# [What needs to be done]
Below are some records; quote exactly the lines from the one that contains "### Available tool" through the one that contains "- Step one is", inclusive, and no others.

# [Data]

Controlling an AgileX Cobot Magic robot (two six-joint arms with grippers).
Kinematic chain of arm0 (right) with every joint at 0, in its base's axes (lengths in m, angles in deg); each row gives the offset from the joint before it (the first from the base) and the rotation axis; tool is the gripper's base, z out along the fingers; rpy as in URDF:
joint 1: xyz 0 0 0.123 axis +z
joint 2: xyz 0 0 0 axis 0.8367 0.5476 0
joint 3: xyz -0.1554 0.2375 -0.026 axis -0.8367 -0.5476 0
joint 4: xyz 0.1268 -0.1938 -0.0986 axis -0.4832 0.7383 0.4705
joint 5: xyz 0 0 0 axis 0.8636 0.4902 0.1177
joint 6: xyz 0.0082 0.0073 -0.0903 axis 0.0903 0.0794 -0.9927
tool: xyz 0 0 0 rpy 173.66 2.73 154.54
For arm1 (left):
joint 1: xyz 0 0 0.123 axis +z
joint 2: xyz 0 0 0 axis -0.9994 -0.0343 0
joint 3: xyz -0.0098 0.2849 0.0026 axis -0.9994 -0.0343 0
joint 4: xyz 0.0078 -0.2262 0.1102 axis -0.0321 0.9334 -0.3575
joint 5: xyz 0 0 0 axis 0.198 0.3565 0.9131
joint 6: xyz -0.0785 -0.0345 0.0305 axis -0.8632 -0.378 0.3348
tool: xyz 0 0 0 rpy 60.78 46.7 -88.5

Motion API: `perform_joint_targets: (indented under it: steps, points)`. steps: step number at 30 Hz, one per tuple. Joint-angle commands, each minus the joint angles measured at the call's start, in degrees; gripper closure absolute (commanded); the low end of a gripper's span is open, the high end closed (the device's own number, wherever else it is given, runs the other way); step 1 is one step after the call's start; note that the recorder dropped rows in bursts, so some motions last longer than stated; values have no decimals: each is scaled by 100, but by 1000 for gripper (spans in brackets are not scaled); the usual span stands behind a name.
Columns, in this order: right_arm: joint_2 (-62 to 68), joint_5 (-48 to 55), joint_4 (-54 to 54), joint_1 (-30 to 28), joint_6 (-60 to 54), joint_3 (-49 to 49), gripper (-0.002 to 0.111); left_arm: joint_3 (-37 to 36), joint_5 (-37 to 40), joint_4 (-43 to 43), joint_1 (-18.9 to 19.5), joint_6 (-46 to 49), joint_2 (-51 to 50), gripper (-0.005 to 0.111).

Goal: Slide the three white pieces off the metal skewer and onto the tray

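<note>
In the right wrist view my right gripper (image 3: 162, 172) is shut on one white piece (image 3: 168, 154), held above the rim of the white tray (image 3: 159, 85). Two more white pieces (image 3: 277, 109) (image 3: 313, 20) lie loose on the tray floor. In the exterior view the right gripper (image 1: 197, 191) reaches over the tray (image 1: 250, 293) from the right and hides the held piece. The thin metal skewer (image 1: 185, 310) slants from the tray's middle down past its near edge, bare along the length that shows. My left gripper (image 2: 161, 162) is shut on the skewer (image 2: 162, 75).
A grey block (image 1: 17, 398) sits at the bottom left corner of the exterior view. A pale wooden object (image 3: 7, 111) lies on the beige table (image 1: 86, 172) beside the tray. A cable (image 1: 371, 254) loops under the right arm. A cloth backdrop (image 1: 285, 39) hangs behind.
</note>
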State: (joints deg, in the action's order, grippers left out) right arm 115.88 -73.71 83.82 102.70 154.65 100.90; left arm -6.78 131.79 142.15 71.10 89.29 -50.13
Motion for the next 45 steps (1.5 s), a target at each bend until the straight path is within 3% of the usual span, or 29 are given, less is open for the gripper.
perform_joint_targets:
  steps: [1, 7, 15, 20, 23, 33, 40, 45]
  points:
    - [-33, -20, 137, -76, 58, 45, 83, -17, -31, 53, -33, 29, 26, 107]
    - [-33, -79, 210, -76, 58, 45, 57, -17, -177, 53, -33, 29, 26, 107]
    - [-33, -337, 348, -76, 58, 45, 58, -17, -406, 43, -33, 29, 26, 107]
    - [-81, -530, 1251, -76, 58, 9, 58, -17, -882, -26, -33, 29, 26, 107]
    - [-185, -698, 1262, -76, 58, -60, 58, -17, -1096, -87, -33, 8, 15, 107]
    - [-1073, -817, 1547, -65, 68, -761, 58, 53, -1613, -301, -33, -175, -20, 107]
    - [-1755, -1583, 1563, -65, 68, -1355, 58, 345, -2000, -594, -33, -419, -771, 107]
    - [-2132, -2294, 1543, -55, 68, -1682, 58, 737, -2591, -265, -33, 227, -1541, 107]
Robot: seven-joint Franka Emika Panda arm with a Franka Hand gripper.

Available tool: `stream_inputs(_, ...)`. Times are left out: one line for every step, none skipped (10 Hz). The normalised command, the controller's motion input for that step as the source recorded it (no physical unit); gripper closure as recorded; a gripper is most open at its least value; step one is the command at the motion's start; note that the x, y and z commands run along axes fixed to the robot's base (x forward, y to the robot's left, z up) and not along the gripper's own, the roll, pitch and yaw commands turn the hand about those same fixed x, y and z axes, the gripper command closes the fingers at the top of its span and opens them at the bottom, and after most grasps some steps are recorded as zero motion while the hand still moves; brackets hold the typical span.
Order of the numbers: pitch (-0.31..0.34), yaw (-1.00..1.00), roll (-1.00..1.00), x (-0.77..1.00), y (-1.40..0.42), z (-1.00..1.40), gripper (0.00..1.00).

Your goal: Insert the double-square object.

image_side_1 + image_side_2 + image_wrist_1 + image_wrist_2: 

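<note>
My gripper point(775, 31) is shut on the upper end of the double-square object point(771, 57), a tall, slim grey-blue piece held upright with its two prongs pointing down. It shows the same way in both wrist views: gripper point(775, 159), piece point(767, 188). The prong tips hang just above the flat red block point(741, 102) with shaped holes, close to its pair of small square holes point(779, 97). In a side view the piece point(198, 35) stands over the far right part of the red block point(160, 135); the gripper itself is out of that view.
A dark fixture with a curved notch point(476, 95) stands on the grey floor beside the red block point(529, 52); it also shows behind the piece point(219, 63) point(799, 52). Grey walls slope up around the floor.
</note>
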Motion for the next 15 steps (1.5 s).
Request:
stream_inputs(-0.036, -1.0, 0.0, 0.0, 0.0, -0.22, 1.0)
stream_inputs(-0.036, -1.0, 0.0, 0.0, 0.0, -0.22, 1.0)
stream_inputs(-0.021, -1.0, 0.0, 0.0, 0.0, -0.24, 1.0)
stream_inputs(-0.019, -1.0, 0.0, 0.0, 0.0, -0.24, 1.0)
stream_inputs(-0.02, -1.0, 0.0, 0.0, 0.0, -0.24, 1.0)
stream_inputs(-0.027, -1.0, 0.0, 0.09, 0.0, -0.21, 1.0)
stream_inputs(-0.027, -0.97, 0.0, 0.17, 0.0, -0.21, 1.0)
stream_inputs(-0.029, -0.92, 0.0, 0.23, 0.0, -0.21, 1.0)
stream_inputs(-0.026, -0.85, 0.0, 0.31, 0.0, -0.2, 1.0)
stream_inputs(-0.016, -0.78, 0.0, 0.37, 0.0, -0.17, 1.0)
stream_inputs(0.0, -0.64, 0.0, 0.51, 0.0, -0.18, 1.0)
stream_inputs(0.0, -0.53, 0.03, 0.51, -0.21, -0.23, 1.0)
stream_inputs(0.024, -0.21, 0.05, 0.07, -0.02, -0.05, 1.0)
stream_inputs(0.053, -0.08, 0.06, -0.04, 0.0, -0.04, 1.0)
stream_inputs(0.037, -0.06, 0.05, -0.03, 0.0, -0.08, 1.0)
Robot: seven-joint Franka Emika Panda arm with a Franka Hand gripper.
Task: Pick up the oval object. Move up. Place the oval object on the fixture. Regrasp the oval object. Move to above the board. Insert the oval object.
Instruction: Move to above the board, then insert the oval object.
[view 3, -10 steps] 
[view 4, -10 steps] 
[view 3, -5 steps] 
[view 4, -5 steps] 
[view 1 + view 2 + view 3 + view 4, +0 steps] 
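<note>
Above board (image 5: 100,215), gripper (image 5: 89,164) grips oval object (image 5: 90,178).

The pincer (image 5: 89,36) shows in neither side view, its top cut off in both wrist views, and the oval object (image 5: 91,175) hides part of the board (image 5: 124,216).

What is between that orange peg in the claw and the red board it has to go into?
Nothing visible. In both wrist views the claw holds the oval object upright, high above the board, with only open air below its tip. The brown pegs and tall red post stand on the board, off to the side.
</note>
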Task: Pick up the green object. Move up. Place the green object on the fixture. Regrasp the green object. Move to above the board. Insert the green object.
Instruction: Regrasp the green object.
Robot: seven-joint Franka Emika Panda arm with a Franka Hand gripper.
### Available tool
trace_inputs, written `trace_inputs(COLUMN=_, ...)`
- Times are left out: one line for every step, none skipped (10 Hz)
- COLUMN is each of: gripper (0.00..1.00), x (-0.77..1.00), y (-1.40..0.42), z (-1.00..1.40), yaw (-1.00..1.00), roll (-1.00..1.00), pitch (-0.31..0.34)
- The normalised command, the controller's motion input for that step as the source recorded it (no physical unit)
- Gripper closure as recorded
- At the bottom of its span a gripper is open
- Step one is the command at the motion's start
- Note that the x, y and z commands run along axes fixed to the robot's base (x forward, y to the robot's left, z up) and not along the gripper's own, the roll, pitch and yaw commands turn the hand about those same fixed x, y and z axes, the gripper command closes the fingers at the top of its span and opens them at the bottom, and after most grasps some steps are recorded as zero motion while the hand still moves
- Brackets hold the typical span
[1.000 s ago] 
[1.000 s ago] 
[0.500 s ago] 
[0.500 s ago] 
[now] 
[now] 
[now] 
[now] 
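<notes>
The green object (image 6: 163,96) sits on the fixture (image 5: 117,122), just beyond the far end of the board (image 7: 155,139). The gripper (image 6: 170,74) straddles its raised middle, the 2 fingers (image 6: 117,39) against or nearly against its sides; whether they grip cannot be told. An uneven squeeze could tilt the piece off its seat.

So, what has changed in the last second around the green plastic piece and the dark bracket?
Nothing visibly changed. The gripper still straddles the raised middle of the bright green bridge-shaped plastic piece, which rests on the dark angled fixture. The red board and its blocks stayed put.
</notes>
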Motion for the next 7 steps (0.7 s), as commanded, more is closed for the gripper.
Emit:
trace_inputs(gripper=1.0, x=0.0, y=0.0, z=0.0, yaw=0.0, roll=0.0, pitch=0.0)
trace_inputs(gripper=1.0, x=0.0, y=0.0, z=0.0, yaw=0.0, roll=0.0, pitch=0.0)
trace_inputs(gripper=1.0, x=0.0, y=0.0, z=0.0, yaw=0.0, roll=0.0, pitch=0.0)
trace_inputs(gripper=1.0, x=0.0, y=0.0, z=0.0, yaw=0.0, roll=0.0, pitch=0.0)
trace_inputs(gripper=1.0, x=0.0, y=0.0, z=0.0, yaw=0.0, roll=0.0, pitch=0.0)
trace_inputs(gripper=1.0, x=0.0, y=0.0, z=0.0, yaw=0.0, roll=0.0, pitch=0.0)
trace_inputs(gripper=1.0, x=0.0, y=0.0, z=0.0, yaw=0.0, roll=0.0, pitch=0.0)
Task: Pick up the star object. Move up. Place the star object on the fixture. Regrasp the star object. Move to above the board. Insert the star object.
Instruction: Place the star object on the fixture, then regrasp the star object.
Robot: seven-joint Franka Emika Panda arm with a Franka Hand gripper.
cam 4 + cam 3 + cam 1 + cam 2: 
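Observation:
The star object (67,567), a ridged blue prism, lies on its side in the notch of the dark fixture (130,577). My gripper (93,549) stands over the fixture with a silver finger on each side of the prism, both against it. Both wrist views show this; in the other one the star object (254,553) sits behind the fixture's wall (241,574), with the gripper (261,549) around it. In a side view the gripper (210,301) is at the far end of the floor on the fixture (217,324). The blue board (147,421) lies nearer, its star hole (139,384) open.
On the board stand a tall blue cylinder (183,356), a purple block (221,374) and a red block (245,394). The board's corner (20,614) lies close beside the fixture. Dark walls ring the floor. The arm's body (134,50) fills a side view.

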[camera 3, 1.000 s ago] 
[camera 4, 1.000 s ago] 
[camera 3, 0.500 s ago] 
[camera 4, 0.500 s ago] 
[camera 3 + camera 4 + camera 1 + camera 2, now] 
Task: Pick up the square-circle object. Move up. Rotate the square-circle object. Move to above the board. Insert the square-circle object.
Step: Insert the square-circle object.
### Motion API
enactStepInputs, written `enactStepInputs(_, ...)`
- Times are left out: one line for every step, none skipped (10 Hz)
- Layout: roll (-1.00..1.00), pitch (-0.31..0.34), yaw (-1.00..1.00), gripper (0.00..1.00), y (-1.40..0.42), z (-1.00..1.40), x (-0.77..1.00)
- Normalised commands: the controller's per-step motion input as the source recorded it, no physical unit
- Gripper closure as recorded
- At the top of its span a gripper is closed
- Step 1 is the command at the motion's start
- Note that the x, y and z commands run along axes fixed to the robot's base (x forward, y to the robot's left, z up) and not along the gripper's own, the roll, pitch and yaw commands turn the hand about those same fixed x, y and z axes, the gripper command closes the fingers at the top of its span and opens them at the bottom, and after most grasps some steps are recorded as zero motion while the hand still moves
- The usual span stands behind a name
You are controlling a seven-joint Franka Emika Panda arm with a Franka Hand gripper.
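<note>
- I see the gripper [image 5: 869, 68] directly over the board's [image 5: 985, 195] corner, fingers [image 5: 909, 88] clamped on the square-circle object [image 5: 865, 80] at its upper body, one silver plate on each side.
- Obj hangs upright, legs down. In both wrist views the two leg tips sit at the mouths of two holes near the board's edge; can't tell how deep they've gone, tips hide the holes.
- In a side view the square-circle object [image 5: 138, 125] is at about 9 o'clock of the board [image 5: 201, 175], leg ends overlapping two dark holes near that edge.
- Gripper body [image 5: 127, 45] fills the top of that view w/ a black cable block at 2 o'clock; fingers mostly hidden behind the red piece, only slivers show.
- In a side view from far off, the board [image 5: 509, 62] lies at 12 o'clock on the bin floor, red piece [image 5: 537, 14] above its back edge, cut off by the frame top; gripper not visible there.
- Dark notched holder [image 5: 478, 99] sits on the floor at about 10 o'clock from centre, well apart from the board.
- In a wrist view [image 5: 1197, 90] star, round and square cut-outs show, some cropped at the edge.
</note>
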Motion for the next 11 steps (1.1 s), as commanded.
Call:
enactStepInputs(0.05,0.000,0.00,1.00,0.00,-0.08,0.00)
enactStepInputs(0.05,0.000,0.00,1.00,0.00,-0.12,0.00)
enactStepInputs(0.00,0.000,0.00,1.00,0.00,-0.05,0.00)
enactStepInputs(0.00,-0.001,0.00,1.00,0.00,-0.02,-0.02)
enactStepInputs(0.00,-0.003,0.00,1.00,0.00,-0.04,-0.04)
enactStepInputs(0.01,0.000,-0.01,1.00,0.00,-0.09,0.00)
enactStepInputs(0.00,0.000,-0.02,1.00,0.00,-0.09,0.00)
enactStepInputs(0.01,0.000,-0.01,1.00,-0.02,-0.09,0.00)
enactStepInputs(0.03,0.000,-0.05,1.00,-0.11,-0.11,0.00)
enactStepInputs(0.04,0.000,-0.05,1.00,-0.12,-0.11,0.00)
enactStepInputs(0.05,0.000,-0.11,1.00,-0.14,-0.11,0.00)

# [Exercise solution]
### Available tool
trace_inputs, written `trace_inputs(COLUMN=_, ...)`
- Times are left out: one line for every step, none skipped (10 Hz)
- COLUMN is each of: gripper (0.00..1.00), x (-0.77..1.00), y (-1.40..0.42), z (-1.00..1.40), yaw (-1.00..1.00), roll (-1.00..1.00), pitch (-0.31..0.34)
- The normalised command, the controller's motion input for that step as the source recorded it (no physical unit)
- Gripper closure as recorded
- At the bottom of its span a gripper is open
- Step one is the command at the motion's start

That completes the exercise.